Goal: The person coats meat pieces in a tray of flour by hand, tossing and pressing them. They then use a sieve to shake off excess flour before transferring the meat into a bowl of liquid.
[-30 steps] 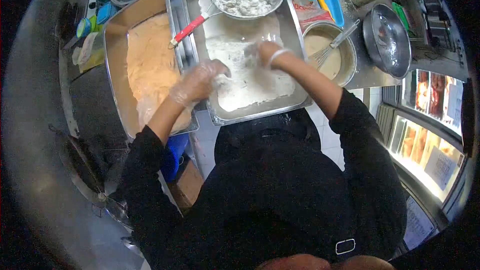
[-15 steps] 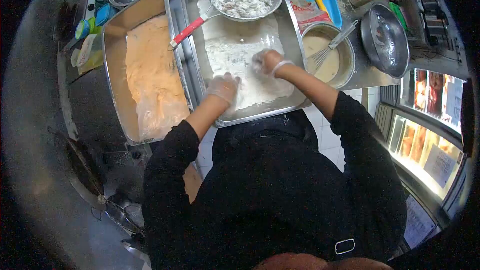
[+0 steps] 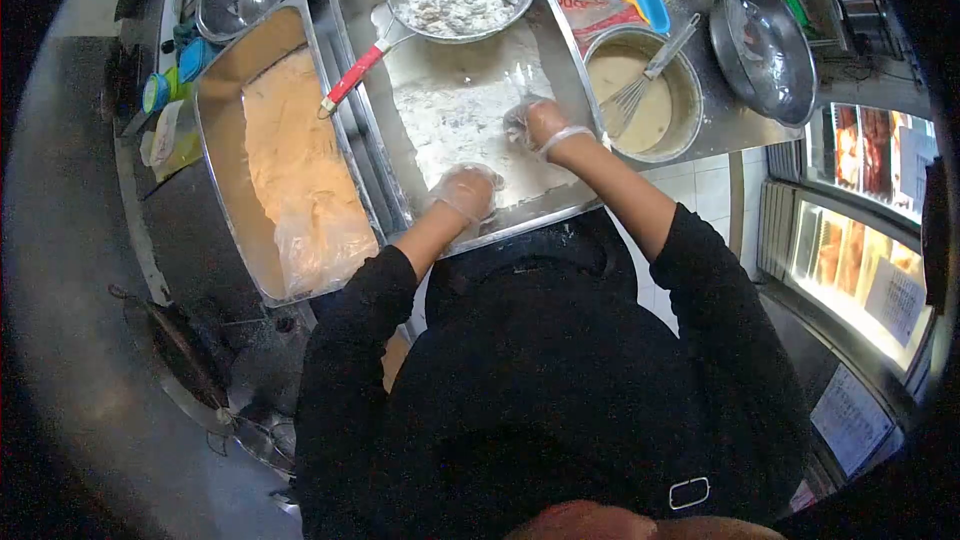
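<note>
- Fingers of the left hand (image 3: 466,192) and the right hand (image 3: 543,124) are curled down into the white powder (image 3: 450,120); whether anything is gripped cannot be made out, since the tips are hidden.
- White powder is spread over the floor of the metal tray (image 3: 568,75), with the left hand set by its near rim and the right by its right wall.
- Powder is best worked with light, low strokes, so that none is thrown over the rim.
- The sieve (image 3: 462,38), laid across the far end and loaded with white-coated pieces, is best left unbumped.
- Black sleeves (image 3: 365,310) are best held clear of the rim, and the batter bowl (image 3: 697,100) with its whisk (image 3: 628,102) is best avoided.
</note>
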`<state>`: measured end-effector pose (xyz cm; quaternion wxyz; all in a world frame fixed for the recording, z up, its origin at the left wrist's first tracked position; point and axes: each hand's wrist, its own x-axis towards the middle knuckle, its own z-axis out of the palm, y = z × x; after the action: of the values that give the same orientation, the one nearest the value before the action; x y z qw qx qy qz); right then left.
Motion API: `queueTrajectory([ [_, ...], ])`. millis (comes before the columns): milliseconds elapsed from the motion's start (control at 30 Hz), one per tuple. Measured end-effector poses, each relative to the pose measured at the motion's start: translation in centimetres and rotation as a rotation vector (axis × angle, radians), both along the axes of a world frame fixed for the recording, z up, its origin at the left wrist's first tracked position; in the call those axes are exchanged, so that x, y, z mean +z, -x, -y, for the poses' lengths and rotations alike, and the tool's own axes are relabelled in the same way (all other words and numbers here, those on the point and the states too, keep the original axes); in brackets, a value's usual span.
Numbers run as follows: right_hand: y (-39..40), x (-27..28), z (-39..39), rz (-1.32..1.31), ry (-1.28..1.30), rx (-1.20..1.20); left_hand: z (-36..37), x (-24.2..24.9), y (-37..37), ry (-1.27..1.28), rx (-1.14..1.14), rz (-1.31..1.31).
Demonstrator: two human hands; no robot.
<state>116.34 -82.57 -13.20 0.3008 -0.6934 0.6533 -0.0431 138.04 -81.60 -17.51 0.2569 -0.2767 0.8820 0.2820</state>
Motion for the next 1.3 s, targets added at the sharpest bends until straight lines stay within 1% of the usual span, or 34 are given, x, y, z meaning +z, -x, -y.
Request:
queueTrajectory([
  [67, 0.1, 1.0, 0.1, -0.176, -0.006, -0.075, 0.7, 0.2, -0.1, 0.002, 0.018, -0.049],
  [100, 0.4, 1.5, 0.3, -0.141, 0.059, -0.05, 1.2, 0.3, -0.3, 0.004, 0.029, -0.074],
  [167, 1.4, 2.9, 0.6, -0.072, 0.187, 0.0, 2.0, -0.3, -1.3, 0.147, 0.042, -0.19],
  [200, 1.7, 3.8, 1.0, -0.065, 0.167, -0.005, 2.4, -0.6, -1.9, 0.22, 0.048, -0.248],
  [233, 2.0, 5.1, 1.5, -0.059, 0.148, -0.01, 2.9, 0.7, -2.5, 0.301, 0.04, -0.279],
  [267, 2.3, 6.3, 2.1, -0.052, 0.13, -0.015, 3.1, 1.6, -2.5, 0.396, 0.025, -0.208],
  [333, 2.7, 8.8, 4.3, 0.062, 0.17, -0.078, 3.6, 3.3, -2.4, 0.589, 0.003, -0.063],
  [367, 2.8, 9.9, 5.8, 0.121, 0.19, -0.109, 3.8, 6.0, -1.6, 0.458, 0.023, 0.073],
  [400, 2.9, 10.6, 7.2, 0.181, 0.21, -0.143, 3.8, 5.3, -1.3, 0.431, 0.087, 0.081],
  [467, 2.7, 11.2, 10.8, 0.221, 0.317, -0.223, 3.2, 1.6, -1.0, 0.375, 0.21, 0.096],
  [533, 2.2, 11.0, 13.8, 0.212, 0.507, -0.277, 1.6, -2.8, -0.3, 0.336, 0.367, 0.088],
  [567, 2.0, 11.3, 14.4, 0.208, 0.603, -0.301, 1.3, -2.9, 0.2, 0.318, 0.447, 0.084],
  [667, 1.6, 12.5, 12.7, 0.136, 0.669, -0.205, 1.9, -2.0, 0.9, 0.132, 0.459, 0.024],
  [700, 1.6, 11.4, 11.8, 0.189, 0.542, -0.172, 1.4, -1.6, 0.6, 0.202, 0.432, -0.081],
  [767, 1.1, 7.6, 9.9, -0.057, 0.153, -0.045, 1.4, -2.2, -0.5, 0.218, 0.355, -0.132],
  [800, 1.4, 3.6, 8.4, -0.007, 0.198, 0.084, 1.3, -2.8, -1.2, 0.223, 0.317, -0.158],
  [833, 0.3, 5.2, 6.5, -0.111, -0.056, 0.136, 1.3, -4.5, -1.9, 0.268, 0.302, -0.176],
  [900, -0.2, -1.7, 4.2, -0.194, -0.065, 0.15, 2.5, -5.8, -3.1, 0.264, 0.329, -0.146],
  [933, -0.4, -3.3, 3.6, -0.178, -0.009, 0.123, 3.3, -6.2, -3.5, 0.264, 0.343, -0.131],
  [967, -0.7, -4.2, 2.8, -0.161, 0.047, 0.097, 4.4, -4.7, -3.3, 0.28, 0.307, -0.181],
  [1000, -0.8, -5.1, 2.3, -0.143, 0.101, 0.072, 4.9, -3.1, -3.2, 0.276, 0.32, -0.189],
  [1033, -1.1, -4.7, 2.4, -0.26, 0.038, 0.15, 5.6, -0.1, -2.8, 0.275, 0.332, -0.196],
  [1067, -1.1, -4.7, 2.7, -0.274, -0.013, 0.151, 6.2, 2.5, -2.5, 0.273, 0.343, -0.201],
  [1100, -1.1, -4.7, 3.1, -0.285, -0.069, 0.149, 7.0, 4.5, -2.0, 0.183, 0.281, -0.148],
  [1133, -1.1, -4.6, 3.2, -0.296, -0.122, 0.146, 7.2, 3.1, -2.0, 0.21, 0.192, -0.178],
  [1200, -0.5, -1.1, 3.3, -0.287, -0.143, 0.16, 6.6, -2.1, -2.5, 0.263, 0.013, -0.239],
  [1233, -0.2, 0.1, 3.3, -0.284, -0.151, 0.169, 5.9, -3.0, -2.5, 0.17, 0.052, -0.438],
  [1300, 0.5, -1.6, 2.9, -0.307, -0.193, 0.251, 3.8, 0.9, -0.2, 0.178, 0.027, -0.244],
])
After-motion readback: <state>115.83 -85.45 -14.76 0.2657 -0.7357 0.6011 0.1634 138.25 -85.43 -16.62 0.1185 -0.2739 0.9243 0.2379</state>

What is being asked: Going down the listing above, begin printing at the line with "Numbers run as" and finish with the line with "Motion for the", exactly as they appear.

Your solution:
Numbers run as follows: right_hand: y (-39..40), x (-27..28), z (-39..39), rz (-1.32..1.31), ry (-1.28..1.30), rx (-1.20..1.20); left_hand: z (-36..37), x (-24.2..24.9), y (-37..37), ry (-1.27..1.28), rx (-1.14..1.14), rz (-1.31..1.31).
Demonstrator: two human hands; no robot.
<state>116.34 -82.57 -13.20 0.3008 -0.6934 0.6533 -0.0431 138.04 -81.60 -17.51 0.2569 -0.2767 0.8820 0.2820</state>
Motion for the next 1.3 s, targets added at the sharpest bends until straight lines stay within 1% of the usual span, or 34 are given, x, y, z meaning +z, -x, -y.

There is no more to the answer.